For my concrete case, I need to build $4$-letter words using the alphabet $\{a_1,a_2,a_3,a_4,a_5,a_6\}$, with the restriction that there should be no word where $a_1$ and $a_5$ appear together.

To this end, I first tried the following:

generateWords[n_Integer?Positive] := 
 Module[{tuples, result}, 
  tuples = Tuples[{a1, a2, a3, a4, a5, a6}, n];
  result = DeleteCases[tuples, Alternatives @@ Permutations[{a1, a5}, {2}]];
  result]

But this obviously has the issue that the words with a sub-word constructed from the subset $\{a_2,a_3,a_4,a_6\}$ sandwiched between any given $a_1$-$a_5$ pair are not filtered.
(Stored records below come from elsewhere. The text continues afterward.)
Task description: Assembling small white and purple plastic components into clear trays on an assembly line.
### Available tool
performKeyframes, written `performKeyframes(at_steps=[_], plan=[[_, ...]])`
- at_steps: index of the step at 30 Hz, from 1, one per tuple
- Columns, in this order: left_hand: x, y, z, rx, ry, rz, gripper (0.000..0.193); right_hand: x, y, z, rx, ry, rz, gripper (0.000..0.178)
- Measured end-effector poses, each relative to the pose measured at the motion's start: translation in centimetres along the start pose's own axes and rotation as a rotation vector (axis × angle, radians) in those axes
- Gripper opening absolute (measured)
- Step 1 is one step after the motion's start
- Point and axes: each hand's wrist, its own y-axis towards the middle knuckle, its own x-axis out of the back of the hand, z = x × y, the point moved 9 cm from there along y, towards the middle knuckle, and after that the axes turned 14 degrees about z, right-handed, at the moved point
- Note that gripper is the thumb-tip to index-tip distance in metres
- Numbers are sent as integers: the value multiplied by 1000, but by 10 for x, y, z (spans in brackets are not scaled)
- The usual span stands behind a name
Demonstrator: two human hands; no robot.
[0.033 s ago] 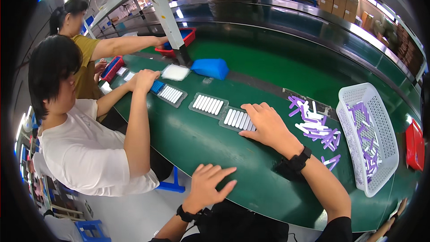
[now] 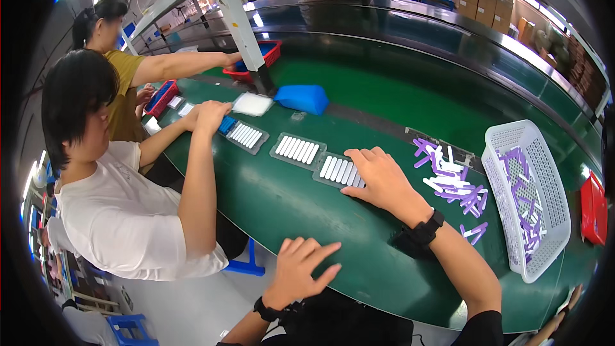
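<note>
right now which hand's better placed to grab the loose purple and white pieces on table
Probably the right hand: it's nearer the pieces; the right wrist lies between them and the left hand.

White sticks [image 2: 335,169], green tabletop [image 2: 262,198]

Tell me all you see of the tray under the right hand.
The tray looks like shallow, greyish, see-through plastic. It lies flat on the green tabletop, slightly angled, holding white sticks side by side in a row. Its left end meets or nearly meets a similar tray. The right hand covers its right end; exact contact there is unclear.
</note>
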Motion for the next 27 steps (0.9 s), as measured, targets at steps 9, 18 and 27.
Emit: performKeyframes(at_steps=[9,18,27], plan=[[-49,-77,-4,72,23,153,55,-11,29,12,-11,57,-5,66],[-165,-209,127,780,-429,492,74,-15,20,3,-33,21,-7,69],[-276,-448,237,793,-143,1087,62,84,-91,3,-56,-28,-115,63]])
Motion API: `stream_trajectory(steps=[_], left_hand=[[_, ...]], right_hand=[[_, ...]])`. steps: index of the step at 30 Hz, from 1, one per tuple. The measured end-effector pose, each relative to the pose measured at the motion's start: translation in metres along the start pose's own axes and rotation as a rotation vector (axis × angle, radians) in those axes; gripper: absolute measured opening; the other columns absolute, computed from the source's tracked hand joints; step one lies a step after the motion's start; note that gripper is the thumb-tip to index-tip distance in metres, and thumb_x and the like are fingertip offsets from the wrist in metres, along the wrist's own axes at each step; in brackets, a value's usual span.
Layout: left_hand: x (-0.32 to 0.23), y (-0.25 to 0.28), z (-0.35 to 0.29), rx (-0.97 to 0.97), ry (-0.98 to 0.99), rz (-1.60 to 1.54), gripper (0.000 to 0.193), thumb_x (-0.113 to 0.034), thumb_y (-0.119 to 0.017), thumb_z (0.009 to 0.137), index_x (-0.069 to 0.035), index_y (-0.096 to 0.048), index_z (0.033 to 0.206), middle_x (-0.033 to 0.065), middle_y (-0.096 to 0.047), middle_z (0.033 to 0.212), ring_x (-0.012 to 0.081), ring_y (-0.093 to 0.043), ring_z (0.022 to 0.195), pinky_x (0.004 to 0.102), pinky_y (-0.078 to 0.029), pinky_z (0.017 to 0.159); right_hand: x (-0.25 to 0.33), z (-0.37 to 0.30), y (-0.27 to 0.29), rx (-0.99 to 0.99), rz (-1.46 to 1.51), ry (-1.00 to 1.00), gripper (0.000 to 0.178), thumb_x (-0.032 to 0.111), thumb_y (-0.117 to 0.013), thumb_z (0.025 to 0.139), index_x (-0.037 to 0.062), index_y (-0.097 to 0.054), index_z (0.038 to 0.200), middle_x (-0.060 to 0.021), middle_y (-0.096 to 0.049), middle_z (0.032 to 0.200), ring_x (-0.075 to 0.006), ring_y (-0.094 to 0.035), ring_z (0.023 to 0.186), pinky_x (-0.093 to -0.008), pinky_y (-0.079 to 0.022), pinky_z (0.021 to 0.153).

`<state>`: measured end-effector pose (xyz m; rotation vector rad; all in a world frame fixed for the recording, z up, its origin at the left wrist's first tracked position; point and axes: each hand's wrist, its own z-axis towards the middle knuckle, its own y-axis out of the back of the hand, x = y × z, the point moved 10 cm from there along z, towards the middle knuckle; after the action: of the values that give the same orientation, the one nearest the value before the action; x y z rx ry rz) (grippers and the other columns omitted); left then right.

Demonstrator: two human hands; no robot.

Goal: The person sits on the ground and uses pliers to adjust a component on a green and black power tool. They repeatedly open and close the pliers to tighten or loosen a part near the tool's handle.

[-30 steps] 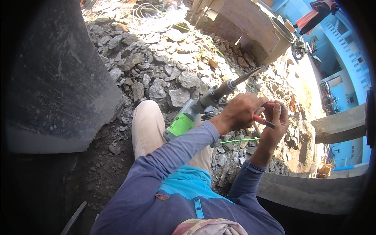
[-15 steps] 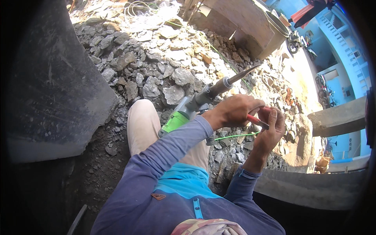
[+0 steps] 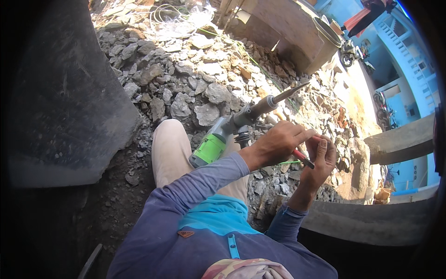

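My left hand is closed on a small red-handled tool with a dark metal end; its exact kind is hard to make out. Close beside it, my right hand is curled with the thumb raised against the fingers, and what it grips is hidden. More red shows between the two hands. A thin green cable passes below the tool toward my right hand. Against my legs rests a grey and bright green demolition hammer, its pointed chisel aimed up and right.
Broken concrete rubble covers the ground ahead. A large dark slab stands at left, and a curved concrete edge runs at right. Coiled pale wire, a concrete block with a bucket, and motorcycles lie farther off.
Both hands have lowered slightly with the red-handled tool, and the tool has tilted more steeply. Less of the green cable shows beside my left wrist. The demolition hammer has shifted only slightly.
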<state>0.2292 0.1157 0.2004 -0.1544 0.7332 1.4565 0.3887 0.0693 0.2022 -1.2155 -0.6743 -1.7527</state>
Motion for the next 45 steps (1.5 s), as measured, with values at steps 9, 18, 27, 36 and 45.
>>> stream_trajectory(steps=[9,18,27,36,45], left_hand=[[0.000,0.000,0.002,-0.159,-0.031,0.154,0.064,-0.032,-0.080,0.088,-0.007,-0.065,0.146,0.0105,-0.071,0.126,0.0296,-0.069,0.114,0.0476,-0.050,0.100],[0.006,-0.002,0.008,-0.206,0.014,0.294,0.073,-0.045,-0.080,0.087,-0.010,-0.062,0.149,0.0100,-0.069,0.134,0.0285,-0.066,0.122,0.0510,-0.044,0.111],[0.009,-0.001,0.014,-0.197,0.041,0.443,0.073,-0.046,-0.078,0.090,-0.010,-0.061,0.151,0.0100,-0.067,0.131,0.0290,-0.063,0.127,0.0561,-0.042,0.114],[0.014,-0.002,0.013,-0.147,0.006,0.370,0.065,-0.039,-0.079,0.093,-0.012,-0.062,0.150,0.0094,-0.069,0.133,0.0272,-0.067,0.126,0.0616,-0.044,0.115],[0.019,0.000,0.011,-0.126,-0.015,0.301,0.063,-0.034,-0.080,0.094,-0.013,-0.061,0.150,0.0080,-0.074,0.125,0.0258,-0.072,0.118,0.0614,-0.048,0.110]], right_hand=[[-0.007,0.037,-0.010,0.110,0.034,0.020,0.023,0.018,-0.062,0.114,-0.0025,-0.068,0.121,-0.0149,-0.076,0.115,-0.0223,-0.077,0.106,-0.0372,-0.066,0.094],[-0.014,0.060,-0.017,0.160,0.075,-0.006,0.023,0.017,-0.063,0.113,-0.0031,-0.068,0.124,-0.0149,-0.075,0.115,-0.0247,-0.078,0.107,-0.0378,-0.067,0.094],[-0.041,0.078,-0.016,0.173,0.169,-0.089,0.023,0.016,-0.063,0.113,-0.0048,-0.067,0.124,-0.0167,-0.074,0.116,-0.0283,-0.079,0.109,-0.0385,-0.070,0.092],[-0.053,0.076,-0.012,0.099,0.147,-0.147,0.023,0.016,-0.062,0.113,-0.0043,-0.066,0.122,-0.0152,-0.074,0.115,-0.0276,-0.078,0.108,-0.0387,-0.069,0.092],[-0.049,0.056,-0.006,0.063,0.139,-0.130,0.022,0.019,-0.063,0.113,-0.0014,-0.067,0.121,-0.0144,-0.075,0.113,-0.0257,-0.078,0.106,-0.0405,-0.068,0.093]])
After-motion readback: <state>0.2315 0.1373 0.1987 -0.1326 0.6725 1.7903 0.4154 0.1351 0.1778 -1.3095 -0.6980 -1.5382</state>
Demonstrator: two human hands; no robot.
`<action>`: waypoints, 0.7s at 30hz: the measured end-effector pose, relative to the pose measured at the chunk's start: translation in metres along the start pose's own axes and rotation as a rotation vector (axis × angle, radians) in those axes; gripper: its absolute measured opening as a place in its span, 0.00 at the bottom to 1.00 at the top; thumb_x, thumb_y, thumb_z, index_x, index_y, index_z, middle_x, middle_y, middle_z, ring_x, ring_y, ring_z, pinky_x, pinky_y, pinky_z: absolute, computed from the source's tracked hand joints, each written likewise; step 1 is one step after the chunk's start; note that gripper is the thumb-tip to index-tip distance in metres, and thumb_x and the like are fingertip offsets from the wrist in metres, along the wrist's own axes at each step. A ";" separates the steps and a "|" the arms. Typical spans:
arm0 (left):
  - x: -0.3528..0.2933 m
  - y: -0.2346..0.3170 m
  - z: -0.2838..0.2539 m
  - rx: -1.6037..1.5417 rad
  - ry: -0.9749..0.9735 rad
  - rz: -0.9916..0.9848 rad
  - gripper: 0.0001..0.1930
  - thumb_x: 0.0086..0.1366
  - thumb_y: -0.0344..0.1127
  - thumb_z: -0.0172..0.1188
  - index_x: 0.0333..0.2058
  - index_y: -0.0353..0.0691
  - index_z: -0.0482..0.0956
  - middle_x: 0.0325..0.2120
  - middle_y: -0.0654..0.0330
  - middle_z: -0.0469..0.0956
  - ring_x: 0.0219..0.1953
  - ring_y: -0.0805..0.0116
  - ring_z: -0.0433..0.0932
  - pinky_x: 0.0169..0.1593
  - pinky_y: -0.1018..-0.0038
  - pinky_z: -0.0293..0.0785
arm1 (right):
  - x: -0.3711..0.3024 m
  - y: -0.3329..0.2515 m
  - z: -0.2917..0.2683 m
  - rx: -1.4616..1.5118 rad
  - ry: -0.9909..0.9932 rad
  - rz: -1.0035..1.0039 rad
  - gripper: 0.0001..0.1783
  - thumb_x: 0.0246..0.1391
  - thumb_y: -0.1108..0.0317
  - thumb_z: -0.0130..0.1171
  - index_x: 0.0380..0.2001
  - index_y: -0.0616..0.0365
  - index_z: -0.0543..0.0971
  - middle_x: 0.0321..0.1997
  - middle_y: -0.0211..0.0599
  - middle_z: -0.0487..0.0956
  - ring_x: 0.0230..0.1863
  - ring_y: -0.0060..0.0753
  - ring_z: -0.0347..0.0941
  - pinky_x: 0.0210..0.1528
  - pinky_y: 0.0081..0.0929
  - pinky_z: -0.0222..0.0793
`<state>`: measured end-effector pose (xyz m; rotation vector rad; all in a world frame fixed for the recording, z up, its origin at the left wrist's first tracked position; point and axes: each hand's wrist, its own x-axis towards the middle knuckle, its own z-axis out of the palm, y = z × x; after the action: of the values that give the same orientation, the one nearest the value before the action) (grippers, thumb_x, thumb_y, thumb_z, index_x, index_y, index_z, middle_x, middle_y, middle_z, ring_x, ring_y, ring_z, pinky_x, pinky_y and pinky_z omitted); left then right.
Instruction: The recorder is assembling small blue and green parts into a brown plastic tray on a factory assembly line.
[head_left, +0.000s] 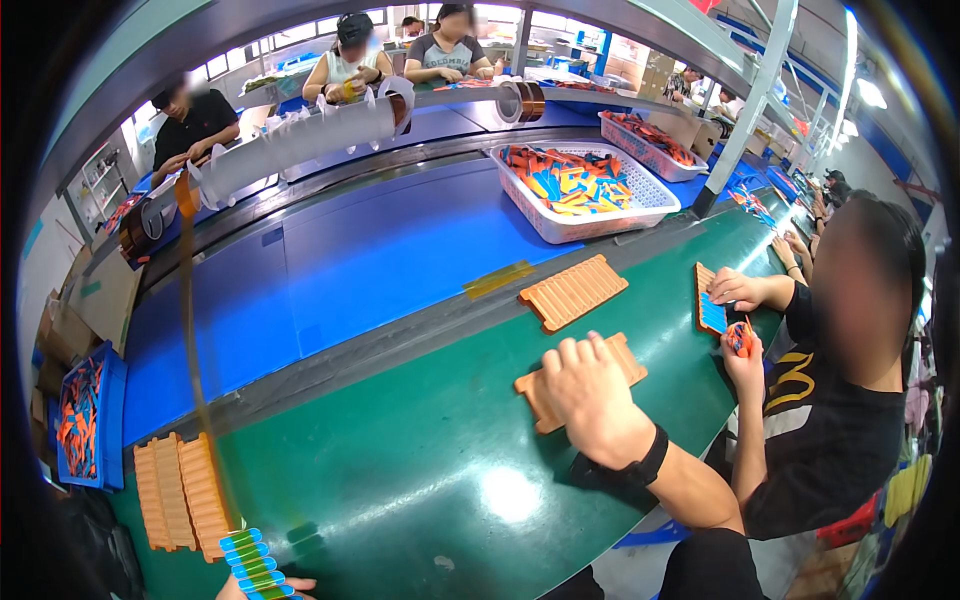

To address this issue, I tried the following next:

generateWords[n_Integer?Positive] := 
 Module[{tuples, result, constraint}, 
  tuples = Tuples[{a1, a2, a3, a4, a5, a6}, n];
  constraint = Flatten[Permutations[{a1, a5}, {1, n}] /. {x__, y__} -> {x, __} ~~ {y}];
  result = DeleteCases[tuples, Alternatives @@ constraint];
  result]

However, this does not work at all. I know that the pattern checker in constraint is not working correctly, but I don't know a smart and short way to correct the same. I really do not want to explicitly check for simultaneous appearance of $a_1$ and $a_5$ using iterations and conditional statements.

Thanks for any help!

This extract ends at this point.